§ WHAT IS NEEDED: Return the data below unaltered, but strip out the pictures.
:: DATA SEGMENT ::
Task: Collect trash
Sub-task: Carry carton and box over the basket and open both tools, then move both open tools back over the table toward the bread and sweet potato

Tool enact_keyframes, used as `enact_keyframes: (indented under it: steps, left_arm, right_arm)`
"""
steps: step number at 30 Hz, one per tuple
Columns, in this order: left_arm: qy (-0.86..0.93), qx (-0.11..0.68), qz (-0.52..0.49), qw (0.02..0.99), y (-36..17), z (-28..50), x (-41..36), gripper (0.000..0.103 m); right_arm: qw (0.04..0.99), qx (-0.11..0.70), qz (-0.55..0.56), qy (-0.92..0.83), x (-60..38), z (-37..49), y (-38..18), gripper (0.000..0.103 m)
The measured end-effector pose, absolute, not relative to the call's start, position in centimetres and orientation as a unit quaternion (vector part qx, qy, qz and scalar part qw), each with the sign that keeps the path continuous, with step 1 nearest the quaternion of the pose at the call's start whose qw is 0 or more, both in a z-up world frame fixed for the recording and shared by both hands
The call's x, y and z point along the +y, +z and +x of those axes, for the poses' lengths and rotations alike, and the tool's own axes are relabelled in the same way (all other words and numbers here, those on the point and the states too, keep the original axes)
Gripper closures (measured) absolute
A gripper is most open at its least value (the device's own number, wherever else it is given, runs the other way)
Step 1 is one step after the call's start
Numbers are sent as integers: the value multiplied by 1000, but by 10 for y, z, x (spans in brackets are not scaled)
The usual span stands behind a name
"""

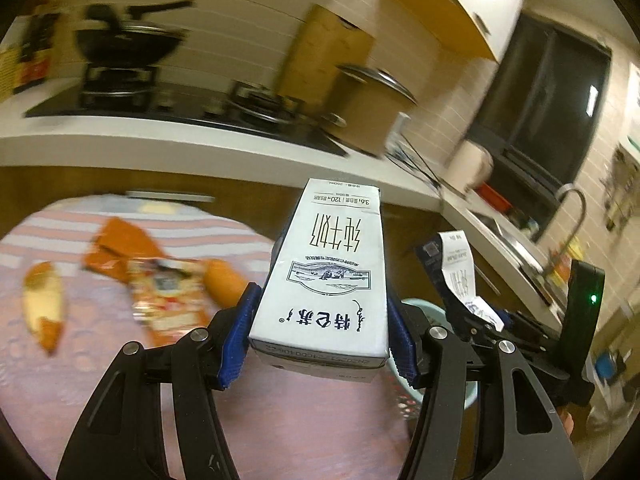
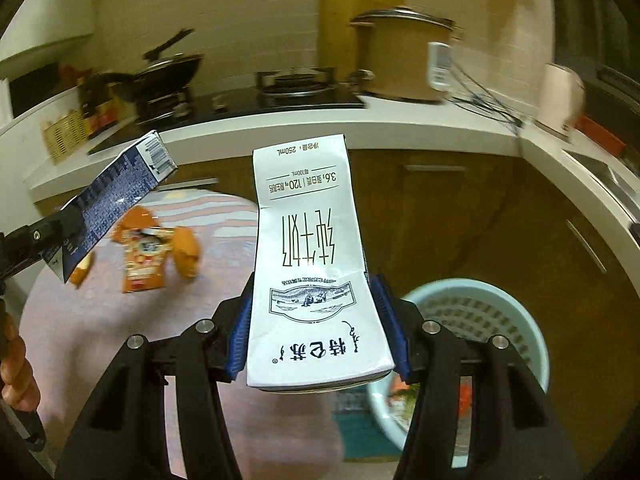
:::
§ RESULT:
Task: Collect trash
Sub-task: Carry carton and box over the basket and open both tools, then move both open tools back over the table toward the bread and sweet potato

Tool enact_keyframes, used as `enact_keyframes: (indented under it: steps, left_arm, right_arm)`
"""
steps: step number at 30 Hz, one per tuple
Columns, in this order: left_arm: qy (-0.86..0.93), qx (-0.11..0.68), qz (-0.52..0.49), qw (0.02..0.99), y (-36..17), z (-28..50), x (-41..36), gripper (0.000..0.103 m); right_arm: qw (0.04..0.99), qx (-0.11..0.70), qz (-0.55..0.56), qy (-0.92..0.83), x (-60..38), z (-37..49), y (-38..18), gripper (0.000..0.103 m)
The measured end-effector pose, absolute, not relative to the call's start, position in centimetres and orientation as a unit quaternion (vector part qx, qy, qz and scalar part qw), each with the sign that keeps the path continuous, with step 1 nearest the quaternion of the pose at the call's start whose qw is 0 or more, both in a z-up world frame fixed for the recording and shared by both hands
The call's x, y and z point along the +y, +z and +x of those axes, for the poses' lengths and rotations alike, and the tool's own axes are relabelled in the same way (all other words and numbers here, those on the point and the states too, keep the original axes)
Gripper closures (measured) absolute
A gripper is most open at its least value (the device's own number, wherever else it is given, runs the other way)
Step 1 is one step after the call's start
Numbers are sent as integers: the value multiplied by 1000, but by 10 for y, z, x (spans in brackets are not scaled)
The usual span stands behind a name
"""

Nothing else belongs in the output.